Ring Around the Rosie

The popular explanation today is that it was all about the Great Plague that struck England in 1665, but that’s probably just an urban myth, the kind we preachers often fall for when searching about for good sermon illustrations. After all, many a great message has depended upon the homilectical rubric that “if it isn’t true, it should be.”

The reality, however, is that the popular rhyme didn’t appear until 1881, along with many other children’s poems that have all been attributed to the legendary Mother Goose, who likewise probably never lived either, all the efforts of the good folks in Boston to convince tourists notwithstanding.

Still, it’s perhaps an appropriate rhyme for this, the beginning of Lent, for the end of that little refrain is simply “ashes, ashes, we all fall down.And that’s the point indeed of this day, I think. For the ashes on this Wednesday are a reminder not only of our own mortality, but of our fallen nature which is what necessitated the grand intervention God made in this world in the first place.

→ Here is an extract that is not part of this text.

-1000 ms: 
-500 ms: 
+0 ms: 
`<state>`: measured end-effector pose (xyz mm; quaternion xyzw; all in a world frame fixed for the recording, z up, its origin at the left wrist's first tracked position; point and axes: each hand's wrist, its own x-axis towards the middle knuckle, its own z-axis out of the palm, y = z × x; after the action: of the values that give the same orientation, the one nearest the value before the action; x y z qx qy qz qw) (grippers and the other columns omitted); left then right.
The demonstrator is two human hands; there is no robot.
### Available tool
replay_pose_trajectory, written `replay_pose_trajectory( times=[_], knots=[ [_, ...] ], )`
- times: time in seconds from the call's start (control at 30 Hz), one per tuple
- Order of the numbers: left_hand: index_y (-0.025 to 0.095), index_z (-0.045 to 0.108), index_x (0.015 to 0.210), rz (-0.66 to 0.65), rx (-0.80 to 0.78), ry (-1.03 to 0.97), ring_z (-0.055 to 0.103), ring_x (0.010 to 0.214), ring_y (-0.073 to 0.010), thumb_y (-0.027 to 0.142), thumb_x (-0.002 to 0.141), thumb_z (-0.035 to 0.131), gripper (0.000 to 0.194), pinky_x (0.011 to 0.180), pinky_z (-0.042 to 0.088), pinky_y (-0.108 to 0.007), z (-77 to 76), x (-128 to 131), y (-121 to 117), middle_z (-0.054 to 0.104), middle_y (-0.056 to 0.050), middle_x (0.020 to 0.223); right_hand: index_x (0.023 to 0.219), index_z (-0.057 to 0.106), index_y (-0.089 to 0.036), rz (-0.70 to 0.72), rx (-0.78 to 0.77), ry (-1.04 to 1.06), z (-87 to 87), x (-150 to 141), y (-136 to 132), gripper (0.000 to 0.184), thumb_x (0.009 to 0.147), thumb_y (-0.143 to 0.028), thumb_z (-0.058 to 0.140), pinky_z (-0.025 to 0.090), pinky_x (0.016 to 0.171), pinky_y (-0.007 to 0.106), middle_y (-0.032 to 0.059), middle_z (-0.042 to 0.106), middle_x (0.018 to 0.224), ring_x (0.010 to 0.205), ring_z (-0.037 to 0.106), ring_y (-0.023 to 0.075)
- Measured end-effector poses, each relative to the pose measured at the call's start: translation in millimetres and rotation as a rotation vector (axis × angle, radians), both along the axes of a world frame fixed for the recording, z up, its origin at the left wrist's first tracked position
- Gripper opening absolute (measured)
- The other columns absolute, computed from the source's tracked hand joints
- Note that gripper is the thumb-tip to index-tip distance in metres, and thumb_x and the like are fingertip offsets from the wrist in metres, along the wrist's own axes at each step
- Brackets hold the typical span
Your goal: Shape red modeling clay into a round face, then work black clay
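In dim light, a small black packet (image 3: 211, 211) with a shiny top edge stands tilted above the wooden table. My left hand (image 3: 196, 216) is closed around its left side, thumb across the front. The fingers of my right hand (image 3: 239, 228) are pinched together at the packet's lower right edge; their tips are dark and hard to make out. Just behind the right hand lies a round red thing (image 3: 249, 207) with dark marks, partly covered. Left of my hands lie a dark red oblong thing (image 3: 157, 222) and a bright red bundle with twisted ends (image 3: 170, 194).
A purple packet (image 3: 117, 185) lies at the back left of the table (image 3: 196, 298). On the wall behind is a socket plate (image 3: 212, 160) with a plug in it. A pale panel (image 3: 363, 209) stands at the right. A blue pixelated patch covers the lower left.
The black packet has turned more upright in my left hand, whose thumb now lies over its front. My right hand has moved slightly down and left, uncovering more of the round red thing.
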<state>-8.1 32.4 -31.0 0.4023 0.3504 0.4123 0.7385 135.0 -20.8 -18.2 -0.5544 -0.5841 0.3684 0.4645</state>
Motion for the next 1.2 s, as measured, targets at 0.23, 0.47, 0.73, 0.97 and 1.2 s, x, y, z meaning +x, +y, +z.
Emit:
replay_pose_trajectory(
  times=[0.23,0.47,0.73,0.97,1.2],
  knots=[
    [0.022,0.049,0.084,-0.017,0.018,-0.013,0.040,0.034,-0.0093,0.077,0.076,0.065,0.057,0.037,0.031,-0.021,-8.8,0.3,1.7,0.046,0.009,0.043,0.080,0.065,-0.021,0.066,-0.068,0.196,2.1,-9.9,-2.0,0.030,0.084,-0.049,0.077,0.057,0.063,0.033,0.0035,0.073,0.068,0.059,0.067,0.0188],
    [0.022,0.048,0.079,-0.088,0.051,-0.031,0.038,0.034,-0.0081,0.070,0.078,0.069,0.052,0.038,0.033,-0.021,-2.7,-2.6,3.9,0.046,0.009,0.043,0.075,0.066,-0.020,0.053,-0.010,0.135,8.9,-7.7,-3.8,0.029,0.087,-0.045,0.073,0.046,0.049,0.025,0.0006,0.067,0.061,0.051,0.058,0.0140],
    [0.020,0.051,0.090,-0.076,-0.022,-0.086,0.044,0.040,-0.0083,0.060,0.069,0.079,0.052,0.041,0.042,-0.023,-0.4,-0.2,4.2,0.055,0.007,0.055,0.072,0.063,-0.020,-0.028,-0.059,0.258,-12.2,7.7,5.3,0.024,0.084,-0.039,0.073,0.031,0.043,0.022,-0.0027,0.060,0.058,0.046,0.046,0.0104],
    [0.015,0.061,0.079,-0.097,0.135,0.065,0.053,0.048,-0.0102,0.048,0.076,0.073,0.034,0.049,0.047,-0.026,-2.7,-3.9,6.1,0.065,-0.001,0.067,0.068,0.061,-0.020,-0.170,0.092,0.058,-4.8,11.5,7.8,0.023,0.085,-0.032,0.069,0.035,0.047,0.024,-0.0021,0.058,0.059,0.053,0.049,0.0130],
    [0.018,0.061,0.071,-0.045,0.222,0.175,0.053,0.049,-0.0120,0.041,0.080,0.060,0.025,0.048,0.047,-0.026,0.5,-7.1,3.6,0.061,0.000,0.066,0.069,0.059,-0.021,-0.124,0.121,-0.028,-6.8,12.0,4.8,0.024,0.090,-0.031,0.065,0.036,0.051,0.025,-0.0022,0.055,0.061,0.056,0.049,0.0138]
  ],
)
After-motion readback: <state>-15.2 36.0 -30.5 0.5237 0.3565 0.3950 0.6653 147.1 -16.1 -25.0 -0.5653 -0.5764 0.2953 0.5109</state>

To be sure, we could simply walk around with a sandwich sign reading: “Caution: Mortal on Board,” or likewise hang a scarlet “S” around our necks to acknowledge that no matter how well we may clean up that we’re still sinners in need of God’s grace. But having ashes on our foreheads would seem to be easier way to say both of those things.

Similarly, if the season of Lent is solely about self-sacrifice–about not eating sweets or denying ourselves something which we really enjoy–then I have a feeling we’ve missed some of its deeper meaning. For ultimately what Lent points us to is the need for reconnecting with the One who so fearfully and wonderfully made us, even if some of us are indeed more fearful than wonderful.

If you’re feeling the need to “give up” something for the coming six weeks, thus, why not start with giving up your false understandings about just who you are and what you can do on your own. For doing such, in turn, will no doubt lead you to give in to a greater truth, which is that our lives are ever in the hands of Someone else.

Of course it may not hurt at all to take a break from chocolate or to use this time to try to wrestle back control over a harmful habit that may have come to control us. Foregoing food now and then may indeed be a good way to refocus our attention in life, especially if we replace an old pattern with a new spiritual discipline.

Just don’t let the shadow of the Cross blot out all of the light of God’s grace in the days ahead. For even in Lent, I have a feeling God still stands with an outstretched hand ready to pick us up and dust us off.

After all, no matter how hard we may work at it I have a feeling that we do indeed all fall down.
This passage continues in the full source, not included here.